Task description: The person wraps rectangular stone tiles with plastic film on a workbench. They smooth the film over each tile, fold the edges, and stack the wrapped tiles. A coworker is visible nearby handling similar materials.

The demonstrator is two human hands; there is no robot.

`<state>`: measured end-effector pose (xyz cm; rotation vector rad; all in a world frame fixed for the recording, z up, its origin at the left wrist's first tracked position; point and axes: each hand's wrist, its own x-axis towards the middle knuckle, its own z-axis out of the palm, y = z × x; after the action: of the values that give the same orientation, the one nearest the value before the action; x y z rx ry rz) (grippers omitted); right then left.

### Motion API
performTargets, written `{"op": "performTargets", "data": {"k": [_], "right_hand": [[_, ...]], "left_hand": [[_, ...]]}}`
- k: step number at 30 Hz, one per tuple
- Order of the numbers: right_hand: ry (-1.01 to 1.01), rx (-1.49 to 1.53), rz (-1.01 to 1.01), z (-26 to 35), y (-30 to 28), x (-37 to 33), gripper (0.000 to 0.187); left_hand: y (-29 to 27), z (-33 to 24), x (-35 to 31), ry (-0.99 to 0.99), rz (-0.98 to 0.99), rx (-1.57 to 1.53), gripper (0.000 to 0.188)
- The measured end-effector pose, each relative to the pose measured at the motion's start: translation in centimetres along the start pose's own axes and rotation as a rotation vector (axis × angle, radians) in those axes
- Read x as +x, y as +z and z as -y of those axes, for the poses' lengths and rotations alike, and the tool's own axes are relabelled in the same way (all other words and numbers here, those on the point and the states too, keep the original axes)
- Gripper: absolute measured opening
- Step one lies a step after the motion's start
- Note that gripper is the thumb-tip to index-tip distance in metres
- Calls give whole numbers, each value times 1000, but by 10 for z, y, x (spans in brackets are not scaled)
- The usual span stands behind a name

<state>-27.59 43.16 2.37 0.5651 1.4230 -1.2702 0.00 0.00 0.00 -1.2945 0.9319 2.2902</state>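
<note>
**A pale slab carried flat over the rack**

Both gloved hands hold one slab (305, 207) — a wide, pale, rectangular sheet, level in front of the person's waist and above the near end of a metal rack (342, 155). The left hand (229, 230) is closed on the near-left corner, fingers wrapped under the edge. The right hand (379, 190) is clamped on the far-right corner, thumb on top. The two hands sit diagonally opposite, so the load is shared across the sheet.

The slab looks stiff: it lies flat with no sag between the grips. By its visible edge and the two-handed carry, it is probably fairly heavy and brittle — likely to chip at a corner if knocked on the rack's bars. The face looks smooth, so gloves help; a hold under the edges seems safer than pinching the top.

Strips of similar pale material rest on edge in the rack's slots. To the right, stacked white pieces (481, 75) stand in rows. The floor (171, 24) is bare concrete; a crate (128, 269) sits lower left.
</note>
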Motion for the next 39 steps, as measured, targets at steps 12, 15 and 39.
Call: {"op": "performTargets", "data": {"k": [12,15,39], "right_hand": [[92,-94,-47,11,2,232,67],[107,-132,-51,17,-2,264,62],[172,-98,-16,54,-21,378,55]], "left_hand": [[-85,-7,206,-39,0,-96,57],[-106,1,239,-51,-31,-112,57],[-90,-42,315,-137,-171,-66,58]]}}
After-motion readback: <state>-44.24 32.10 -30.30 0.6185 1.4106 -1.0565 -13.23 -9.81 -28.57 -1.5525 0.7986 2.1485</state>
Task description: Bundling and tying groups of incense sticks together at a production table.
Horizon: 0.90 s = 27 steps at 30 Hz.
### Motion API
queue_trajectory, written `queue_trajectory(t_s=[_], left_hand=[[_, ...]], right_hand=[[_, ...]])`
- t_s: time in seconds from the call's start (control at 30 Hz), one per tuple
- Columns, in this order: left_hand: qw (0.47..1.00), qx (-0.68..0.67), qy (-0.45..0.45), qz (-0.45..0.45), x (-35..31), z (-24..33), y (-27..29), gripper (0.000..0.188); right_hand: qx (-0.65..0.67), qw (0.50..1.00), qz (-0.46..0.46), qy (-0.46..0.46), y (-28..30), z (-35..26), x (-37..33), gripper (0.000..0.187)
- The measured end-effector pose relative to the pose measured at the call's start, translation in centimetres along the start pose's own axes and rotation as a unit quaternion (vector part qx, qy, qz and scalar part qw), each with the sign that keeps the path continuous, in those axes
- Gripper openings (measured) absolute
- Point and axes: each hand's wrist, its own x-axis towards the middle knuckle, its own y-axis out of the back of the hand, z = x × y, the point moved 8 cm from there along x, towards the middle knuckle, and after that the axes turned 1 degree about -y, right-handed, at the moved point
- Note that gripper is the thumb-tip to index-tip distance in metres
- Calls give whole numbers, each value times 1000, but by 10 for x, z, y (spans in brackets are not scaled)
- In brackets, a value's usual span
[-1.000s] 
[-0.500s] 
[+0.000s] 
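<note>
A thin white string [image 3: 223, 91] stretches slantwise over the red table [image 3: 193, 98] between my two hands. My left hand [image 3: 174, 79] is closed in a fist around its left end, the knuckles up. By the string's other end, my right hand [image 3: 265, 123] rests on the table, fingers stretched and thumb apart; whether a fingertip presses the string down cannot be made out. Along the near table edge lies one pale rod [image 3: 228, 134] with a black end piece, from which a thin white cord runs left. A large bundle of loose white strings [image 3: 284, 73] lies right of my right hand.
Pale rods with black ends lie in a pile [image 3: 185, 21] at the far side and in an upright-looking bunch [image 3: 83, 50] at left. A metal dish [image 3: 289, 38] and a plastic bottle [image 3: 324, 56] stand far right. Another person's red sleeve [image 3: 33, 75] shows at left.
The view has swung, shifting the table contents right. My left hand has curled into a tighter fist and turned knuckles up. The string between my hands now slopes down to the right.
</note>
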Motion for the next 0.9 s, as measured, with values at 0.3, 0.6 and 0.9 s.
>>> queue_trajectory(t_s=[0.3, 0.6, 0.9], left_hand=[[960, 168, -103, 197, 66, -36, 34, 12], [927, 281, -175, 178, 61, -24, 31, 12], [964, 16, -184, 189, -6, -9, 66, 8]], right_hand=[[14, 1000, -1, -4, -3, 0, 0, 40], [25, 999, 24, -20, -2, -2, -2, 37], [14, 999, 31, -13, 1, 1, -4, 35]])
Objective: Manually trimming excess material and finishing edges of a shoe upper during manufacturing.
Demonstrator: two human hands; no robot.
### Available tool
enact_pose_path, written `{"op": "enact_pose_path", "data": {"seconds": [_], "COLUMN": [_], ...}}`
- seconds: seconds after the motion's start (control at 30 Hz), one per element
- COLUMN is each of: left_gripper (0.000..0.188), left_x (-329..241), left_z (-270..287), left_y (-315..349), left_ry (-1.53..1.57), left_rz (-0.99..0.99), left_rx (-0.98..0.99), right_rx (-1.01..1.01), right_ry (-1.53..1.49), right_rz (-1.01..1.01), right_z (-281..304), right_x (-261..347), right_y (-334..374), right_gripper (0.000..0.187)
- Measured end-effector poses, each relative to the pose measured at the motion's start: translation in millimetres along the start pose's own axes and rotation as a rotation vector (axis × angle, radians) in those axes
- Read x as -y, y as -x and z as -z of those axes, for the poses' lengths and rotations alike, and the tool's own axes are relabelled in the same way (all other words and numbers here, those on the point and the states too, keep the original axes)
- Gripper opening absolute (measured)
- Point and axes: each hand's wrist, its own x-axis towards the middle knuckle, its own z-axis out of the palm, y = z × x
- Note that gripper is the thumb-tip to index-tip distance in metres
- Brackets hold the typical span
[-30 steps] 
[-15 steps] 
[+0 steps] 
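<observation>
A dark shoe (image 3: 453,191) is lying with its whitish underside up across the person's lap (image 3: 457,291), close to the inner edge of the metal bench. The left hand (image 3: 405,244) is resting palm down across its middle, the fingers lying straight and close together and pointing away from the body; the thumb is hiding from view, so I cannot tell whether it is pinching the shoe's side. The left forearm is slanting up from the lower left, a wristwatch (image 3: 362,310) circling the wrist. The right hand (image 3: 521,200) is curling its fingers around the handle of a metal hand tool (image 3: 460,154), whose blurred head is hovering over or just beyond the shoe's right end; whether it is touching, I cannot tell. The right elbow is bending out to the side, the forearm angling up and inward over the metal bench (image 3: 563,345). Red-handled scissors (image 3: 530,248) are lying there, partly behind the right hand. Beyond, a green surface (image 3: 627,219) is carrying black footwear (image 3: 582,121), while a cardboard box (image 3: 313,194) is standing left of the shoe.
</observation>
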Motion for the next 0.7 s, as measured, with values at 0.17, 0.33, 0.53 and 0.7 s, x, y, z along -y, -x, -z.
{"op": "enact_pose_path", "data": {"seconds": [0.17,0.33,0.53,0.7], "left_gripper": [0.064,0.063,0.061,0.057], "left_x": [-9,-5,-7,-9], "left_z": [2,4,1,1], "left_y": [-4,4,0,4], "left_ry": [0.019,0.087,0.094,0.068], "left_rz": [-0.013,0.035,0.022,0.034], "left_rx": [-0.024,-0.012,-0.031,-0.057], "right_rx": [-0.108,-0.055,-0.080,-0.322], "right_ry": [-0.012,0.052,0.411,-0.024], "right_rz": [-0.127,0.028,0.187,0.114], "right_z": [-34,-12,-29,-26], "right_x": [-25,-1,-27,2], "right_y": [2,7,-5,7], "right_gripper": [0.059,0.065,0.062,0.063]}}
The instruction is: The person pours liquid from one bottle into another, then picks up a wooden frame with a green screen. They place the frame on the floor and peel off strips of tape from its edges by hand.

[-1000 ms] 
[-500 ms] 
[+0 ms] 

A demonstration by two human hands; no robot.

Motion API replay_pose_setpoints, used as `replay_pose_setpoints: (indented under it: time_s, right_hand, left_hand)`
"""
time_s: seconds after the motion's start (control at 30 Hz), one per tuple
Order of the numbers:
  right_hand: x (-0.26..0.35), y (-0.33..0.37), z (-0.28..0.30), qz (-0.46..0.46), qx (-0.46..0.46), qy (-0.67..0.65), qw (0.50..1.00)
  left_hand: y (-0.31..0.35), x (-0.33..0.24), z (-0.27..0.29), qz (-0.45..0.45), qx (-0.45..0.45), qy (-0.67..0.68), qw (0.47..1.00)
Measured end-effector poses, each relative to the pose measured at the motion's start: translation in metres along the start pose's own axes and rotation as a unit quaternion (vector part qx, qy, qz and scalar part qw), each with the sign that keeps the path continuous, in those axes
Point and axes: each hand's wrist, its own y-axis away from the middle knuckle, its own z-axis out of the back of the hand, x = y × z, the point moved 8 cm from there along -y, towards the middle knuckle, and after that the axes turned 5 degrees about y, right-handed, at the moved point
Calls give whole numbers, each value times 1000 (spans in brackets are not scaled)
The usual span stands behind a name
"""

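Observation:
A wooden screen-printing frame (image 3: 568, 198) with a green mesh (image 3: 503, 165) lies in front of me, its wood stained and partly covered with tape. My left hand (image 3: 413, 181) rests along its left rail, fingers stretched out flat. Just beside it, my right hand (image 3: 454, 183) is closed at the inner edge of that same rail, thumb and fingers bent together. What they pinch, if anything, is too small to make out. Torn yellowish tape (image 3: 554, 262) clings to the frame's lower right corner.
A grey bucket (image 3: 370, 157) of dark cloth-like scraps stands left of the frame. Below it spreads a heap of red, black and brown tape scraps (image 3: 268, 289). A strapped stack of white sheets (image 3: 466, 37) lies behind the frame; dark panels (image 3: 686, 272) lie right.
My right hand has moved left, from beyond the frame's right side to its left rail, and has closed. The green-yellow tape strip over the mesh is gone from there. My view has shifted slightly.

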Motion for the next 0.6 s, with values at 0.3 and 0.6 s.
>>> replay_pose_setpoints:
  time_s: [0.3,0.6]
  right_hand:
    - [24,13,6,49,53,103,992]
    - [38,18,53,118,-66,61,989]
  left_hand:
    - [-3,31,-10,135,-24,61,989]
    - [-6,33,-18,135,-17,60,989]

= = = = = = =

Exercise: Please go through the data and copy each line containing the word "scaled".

Answer to this task:
- Calls give whole numbers, each value times 1000, but by 10 for z, y, x (spans in brackets are not scaled)
- Calls give whole numbers, each value times 1000, but by 10 for x, z, y (spans in brackets are not scaled)
Calls give whole numbers, each value times 1000 (spans in brackets are not scaled)

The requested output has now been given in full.